You are viewing a plain text version of this content. The canonical link for it is here.

Posted to user@flink.apache.org by John Tipper <jo...@hotmail.com> on 2022/06/08 12:06:17 UTC

How to handle deletion of items using PyFlink SQL?

Hi all,

I have some reference data that is periodically emitted by a crawler mechanism into an upstream Kinesis data stream, where those rows are used to populate a sink table (and where I am using Flink 1.13 PyFlink SQL within AWS Kinesis Data Analytics).  What is the best pattern to handle deletion of upstream data, such that the downstream table remains in sync with upstream?

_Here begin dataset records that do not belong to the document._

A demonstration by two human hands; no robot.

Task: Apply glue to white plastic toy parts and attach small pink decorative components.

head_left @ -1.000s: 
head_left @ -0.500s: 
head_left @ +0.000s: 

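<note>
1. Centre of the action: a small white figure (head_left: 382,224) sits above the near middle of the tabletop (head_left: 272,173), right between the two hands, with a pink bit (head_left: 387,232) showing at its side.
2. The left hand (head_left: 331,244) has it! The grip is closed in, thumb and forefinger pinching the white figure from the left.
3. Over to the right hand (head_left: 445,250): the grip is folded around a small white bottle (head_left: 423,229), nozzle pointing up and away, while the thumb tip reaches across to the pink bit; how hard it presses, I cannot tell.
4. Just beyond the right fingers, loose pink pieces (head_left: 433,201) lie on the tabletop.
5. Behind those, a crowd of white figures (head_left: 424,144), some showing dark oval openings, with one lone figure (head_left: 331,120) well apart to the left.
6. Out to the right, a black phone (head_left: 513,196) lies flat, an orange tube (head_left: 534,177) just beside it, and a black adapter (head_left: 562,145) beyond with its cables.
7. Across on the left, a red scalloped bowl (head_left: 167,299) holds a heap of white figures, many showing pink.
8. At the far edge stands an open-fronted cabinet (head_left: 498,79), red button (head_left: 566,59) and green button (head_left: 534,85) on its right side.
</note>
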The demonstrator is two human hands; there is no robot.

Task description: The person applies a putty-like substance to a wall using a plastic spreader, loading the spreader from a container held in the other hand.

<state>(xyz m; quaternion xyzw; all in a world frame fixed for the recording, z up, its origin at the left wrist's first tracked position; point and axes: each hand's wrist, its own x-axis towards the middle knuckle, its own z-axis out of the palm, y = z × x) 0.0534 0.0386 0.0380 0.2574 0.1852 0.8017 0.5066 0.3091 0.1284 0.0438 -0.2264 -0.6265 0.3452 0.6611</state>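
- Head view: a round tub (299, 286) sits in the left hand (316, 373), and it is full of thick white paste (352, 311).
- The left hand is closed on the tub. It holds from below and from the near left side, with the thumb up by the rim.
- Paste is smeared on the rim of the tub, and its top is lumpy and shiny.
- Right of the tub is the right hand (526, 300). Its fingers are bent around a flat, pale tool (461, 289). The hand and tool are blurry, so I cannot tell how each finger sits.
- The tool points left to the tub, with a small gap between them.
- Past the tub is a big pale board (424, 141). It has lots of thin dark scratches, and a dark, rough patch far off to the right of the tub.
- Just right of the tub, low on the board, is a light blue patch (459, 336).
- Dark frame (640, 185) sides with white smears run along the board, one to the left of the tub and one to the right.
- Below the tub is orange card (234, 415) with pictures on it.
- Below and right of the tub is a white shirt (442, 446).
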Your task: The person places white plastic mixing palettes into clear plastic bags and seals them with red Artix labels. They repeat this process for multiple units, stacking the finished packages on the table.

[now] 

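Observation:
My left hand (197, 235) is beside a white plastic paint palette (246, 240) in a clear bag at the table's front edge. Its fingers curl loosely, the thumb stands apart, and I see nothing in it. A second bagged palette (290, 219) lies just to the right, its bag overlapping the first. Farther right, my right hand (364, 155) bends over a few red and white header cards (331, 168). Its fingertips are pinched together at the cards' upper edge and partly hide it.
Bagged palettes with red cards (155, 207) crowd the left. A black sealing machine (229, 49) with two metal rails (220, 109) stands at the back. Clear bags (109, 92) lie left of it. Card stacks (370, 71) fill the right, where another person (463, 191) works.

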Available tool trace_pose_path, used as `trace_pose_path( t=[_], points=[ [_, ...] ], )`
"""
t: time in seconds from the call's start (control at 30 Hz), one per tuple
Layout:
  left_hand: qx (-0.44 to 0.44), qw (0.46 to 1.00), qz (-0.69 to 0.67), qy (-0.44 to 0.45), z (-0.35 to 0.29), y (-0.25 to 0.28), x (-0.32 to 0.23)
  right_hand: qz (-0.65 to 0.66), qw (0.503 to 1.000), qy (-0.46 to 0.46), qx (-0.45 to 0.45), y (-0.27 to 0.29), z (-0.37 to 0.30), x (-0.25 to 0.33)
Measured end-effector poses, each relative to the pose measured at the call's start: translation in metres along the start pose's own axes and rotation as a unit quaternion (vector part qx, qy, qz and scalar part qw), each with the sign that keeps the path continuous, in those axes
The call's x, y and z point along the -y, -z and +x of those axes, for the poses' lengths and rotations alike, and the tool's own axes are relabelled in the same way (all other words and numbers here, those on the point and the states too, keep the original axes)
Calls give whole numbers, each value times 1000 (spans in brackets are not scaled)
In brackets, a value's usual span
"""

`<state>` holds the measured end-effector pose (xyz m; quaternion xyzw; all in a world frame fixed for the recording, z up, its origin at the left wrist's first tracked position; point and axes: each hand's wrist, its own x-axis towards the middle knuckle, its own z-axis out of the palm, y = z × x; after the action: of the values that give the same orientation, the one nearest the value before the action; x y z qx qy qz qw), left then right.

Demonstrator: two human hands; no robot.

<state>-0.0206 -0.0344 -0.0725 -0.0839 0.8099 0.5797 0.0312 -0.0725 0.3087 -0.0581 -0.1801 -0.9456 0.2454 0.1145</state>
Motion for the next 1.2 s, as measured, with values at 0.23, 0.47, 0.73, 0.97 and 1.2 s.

For example, at t=1, rows R1, R2, R3 are processed from the stream, resulting in a DB with 3 rows.  At some point between t=1 and t=2, the resource corresponding to R2 was deleted, such that at t=2 when the next crawl was carried out only rows R1 and R2 were emitted into the upstream stream.  How should I process the stream of events so that when I have finished processing the events from t=2 my downstream table also has just rows R1 and R3?

Many thanks,

John

Re:How to handle deletion of items using PyFlink SQL?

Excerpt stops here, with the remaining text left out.